Saturday, 12 December 2009

It can be - it can be hard to keep track of those things because lunch - lunch is a lot of things, lunch is difficult.

No 489 - Brick
Director - Rian Johnson

And so, after Trainspotting... we continue the heroin theme


This is a very difficult film to infiltrate. I've seen it twice now and whilst I know what is happening, I don't understand the hows or whys.

It seems that every character speaks in an impenetrable way. It isn't the accents, or the words themselves. Rather the delivery. A punchy, beat driven, hip cat way of speaking. That is beautifully melodic, impossibly cool and which washes over you. You get the drift of what has been said, but you wouldn't be able to recount any of it.

However, this plays to the films strength. Because it sounds like a gritty 1940's film noir. The language, the politics, the femmes fatales are all present and are all correct. This is the world of the private investigator. Set in a high school.
We have the aggressive, introverted, quiet loner, acting as the private detective (he'd probably be a chain smoking alcoholic if he wasn't 15). We have the damsel in distress - a broad who gets in far over her head (Claire from Lost, rocking the heroin chic), we have the femme fatales, the criminal kingpins and the law enforcement. It is all there... only at a school.

What is impressive is how well it works, and how there are only the occasional moments where you're forced to remember that these are 'children' in the story. The oldest character (if we don't include the principle or parents) is an 'old man' at 26. So instead of talk of jails or bars, we talk about the fears of detention and the internal politics of lunchtime cliques. A particularly genius moment sees our lead Brendan (an amazing Joseph Gordon-Levitt revealing none of the suave cool he can effortlessly show and instead giving a bristling performance of nerd rage - the guy is a formidable actor) meet with the drug lord of the area The Pin (Richie from Mars Attacks, will wonders never cease). The scene is tense, The Pin has his goon Tugger with him and the threat of violence is imminent until they are joined by The Pin's mother. The immediate switch to nervous politeness is such an apt and truthful depiction of teenagers and a reminder that all of this is happening to a young group of people. Not the hard boiled roles they seem to portray.
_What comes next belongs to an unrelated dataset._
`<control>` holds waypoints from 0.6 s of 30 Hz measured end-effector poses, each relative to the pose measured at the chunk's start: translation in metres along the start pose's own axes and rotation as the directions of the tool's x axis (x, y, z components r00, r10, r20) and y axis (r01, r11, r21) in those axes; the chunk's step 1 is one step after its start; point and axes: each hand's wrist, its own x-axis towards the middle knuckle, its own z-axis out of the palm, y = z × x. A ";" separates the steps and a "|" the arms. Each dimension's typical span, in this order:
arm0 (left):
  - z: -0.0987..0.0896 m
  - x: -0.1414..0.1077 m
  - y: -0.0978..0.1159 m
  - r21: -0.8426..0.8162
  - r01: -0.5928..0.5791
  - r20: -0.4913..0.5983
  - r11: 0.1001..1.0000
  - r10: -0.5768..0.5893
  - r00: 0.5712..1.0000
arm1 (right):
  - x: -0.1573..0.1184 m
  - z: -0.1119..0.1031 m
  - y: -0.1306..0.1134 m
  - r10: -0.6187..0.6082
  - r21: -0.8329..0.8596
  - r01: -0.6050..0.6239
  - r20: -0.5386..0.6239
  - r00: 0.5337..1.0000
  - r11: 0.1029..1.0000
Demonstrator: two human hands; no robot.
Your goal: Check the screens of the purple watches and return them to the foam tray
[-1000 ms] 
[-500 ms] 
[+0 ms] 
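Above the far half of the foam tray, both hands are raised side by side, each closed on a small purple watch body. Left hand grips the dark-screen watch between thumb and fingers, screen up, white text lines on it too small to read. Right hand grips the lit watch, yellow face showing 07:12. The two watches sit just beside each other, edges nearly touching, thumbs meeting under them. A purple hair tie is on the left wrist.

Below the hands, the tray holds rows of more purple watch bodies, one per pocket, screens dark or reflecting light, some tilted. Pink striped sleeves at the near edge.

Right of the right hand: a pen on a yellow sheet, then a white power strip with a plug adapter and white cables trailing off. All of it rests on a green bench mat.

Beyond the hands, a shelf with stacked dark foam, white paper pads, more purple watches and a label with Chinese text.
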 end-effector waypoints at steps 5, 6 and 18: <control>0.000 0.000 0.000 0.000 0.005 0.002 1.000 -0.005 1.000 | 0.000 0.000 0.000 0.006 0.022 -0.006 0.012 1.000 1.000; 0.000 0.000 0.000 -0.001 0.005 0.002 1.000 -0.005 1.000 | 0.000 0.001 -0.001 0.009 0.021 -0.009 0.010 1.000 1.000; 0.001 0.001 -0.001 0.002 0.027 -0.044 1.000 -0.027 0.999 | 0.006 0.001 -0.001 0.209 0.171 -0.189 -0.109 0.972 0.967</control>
Most of the characters in this film then fall into the stereotype roles of the classic film noir. Brendan is the tough but quiet investigator, getting gradually more dishevelled and beat up throughout. The Brain is exactly that, the provider of information that Brendan needs to solve his mystery. Principle Gary Trueman is the hard nosed law official who makes a deal with Brendan only to find that Brendan is playing outside of the rules.
However, the biggest surprise is Tugger. He begins the film as a very 1 dimensional character. He is the muscle. The Pin's bodyguard. Essentially, he is there to punch Brendan. And he does this. A lot.
However, he turns out to be a very rich and nuanced character and a beautifully flawed character. When you get his confession near the start of the final third, it is a really moving and emotional moment.
The fact that he tries to resolve all of his problems with bullets means he is also a mean mean person to cross.
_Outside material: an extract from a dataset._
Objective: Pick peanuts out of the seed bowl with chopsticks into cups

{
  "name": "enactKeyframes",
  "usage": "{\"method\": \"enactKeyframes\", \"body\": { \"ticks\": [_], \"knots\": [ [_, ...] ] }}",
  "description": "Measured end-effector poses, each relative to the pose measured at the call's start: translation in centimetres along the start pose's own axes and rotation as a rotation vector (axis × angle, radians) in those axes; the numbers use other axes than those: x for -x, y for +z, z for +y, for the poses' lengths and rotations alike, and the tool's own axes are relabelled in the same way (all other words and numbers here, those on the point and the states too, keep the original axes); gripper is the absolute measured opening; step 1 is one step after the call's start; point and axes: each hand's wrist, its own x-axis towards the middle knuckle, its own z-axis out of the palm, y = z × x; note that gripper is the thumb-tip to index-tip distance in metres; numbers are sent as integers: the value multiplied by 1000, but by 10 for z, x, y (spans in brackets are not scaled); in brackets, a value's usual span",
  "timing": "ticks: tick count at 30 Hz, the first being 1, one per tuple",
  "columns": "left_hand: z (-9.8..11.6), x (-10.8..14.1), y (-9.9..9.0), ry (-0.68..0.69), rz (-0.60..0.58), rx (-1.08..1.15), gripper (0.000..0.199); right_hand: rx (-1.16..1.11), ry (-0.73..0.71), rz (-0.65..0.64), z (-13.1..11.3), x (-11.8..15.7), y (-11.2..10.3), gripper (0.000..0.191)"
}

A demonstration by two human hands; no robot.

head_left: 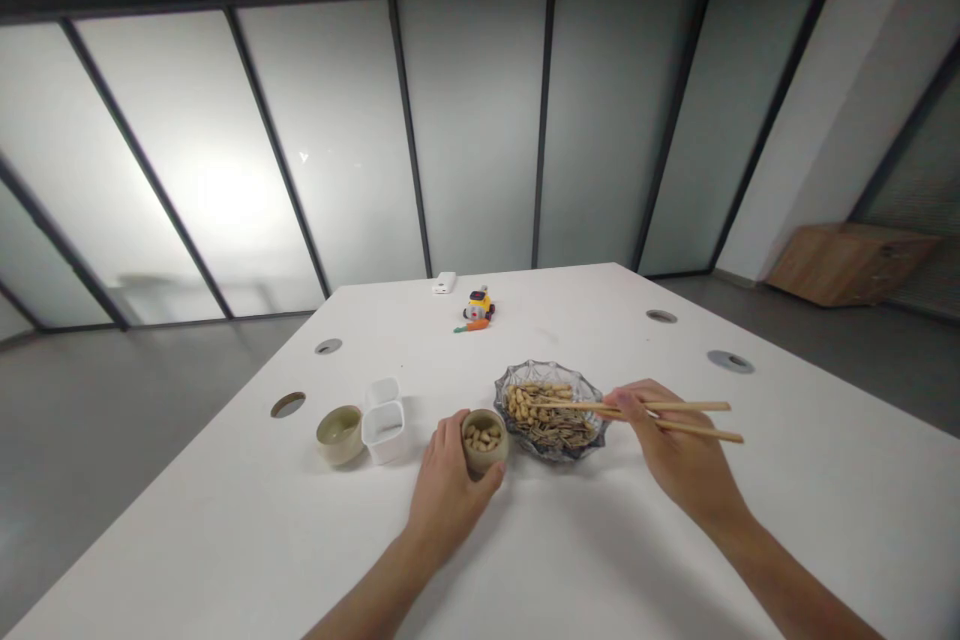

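My left hand (450,485) is wrapped round a small ceramic cup (486,458) that holds several peanuts (482,436). To the cup's right is a scalloped glass bowl (551,452). Unshelled peanuts (525,402) fill its left part, and thin brownish pieces (566,428), perhaps sunflower seeds, lie at its right and front. A pair of wooden chopsticks (686,407) is gripped in my right hand (675,450) at the bowl's right side. Their tips reach over the peanuts in the bowl; whether they pinch one I cannot tell.
Left of my left hand stand a second ceramic cup (340,438) and a white plastic container (386,440) with its lid raised. Farther back on the white table (600,560) are a yellow toy vehicle (478,304), an orange-and-green carrot-like item (472,326) and a white box (444,283).
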Motion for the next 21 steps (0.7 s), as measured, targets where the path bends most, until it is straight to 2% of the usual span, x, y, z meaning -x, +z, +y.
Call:
{"method": "enactKeyframes", "body": {
  "ticks": [2, 4, 8, 11, 15, 21],
  "knots": [
    [0, 0, 0, 1, 3, 0, 62, 29, -90, 11, -1, 3, 3, 47],
    [-1, 0, 1, 1, 1, -2, 63, -7, -132, -47, 0, 8, 9, 41],
    [-1, 0, 1, 1, 2, -11, 64, -83, -142, -209, 6, 16, 20, 32],
    [-2, 0, 1, 8, 0, -13, 63, -90, -146, -263, 13, 20, 26, 30],
    [-3, -1, 1, 10, -4, -13, 65, -53, -163, -247, 23, 20, 28, 30],
    [-1, 0, 1, -2, -9, -5, 64, -14, -175, -84, 25, 15, 24, 33]
  ]
}}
But a film noir will live or die on its broads. This has some amazing Femme Fatales. Who quiver with sexual energy and who you know are dangerous. The most overtly sexual is Kara (played by the beautiful Meagan Good), the theatre student who seems to eat freshman for breakfast. She occasionally gives Brendan information but is mostly there to seduce him. Or attempt to. Brendan is far too single minded to think of any diversions.
Anyway, she is the red herring. The real Femme Fatale is Laura. A creature who fabulously hides her plotting and malicious streak behind unbelievable cuteness. Nora Zehetner is beautiful. She looks like a tinier, more elfin Summer from the OC. She swans around the film looking like a sophisticated French Novelle Vague pin up. But she is dangerous.

With all these characters we then have a fairly standard film noir story featuring murders, pregnancies, drug cutting and violence. In the set up, this is quite an old school story.
In the execution there are some wonderfully modern moments.

There is some amazing snap editing that jitters or pauses or whizzes around whenever Brendan gets beaten up (and he gets beaten up a lot) but the best bit is when Brendan is being chased by a knife wielding bully.
The chase is played in essentially silence. No dialogue. No score. Just the panicky clatter of Brendan's footfall being followed by the steady metronome like boom boom boom of his pursuer. It is a long scene and it is beautifully done. Mixing brave and modern cinematography into a very intelligent but very old fashioned story and script.

Go and watch it. But don't expect to understand what is being said. Just enjoy being washed with the sense of distant disenfranchised teenage cool and the ongoing tension as Brendan gets further and further over his head.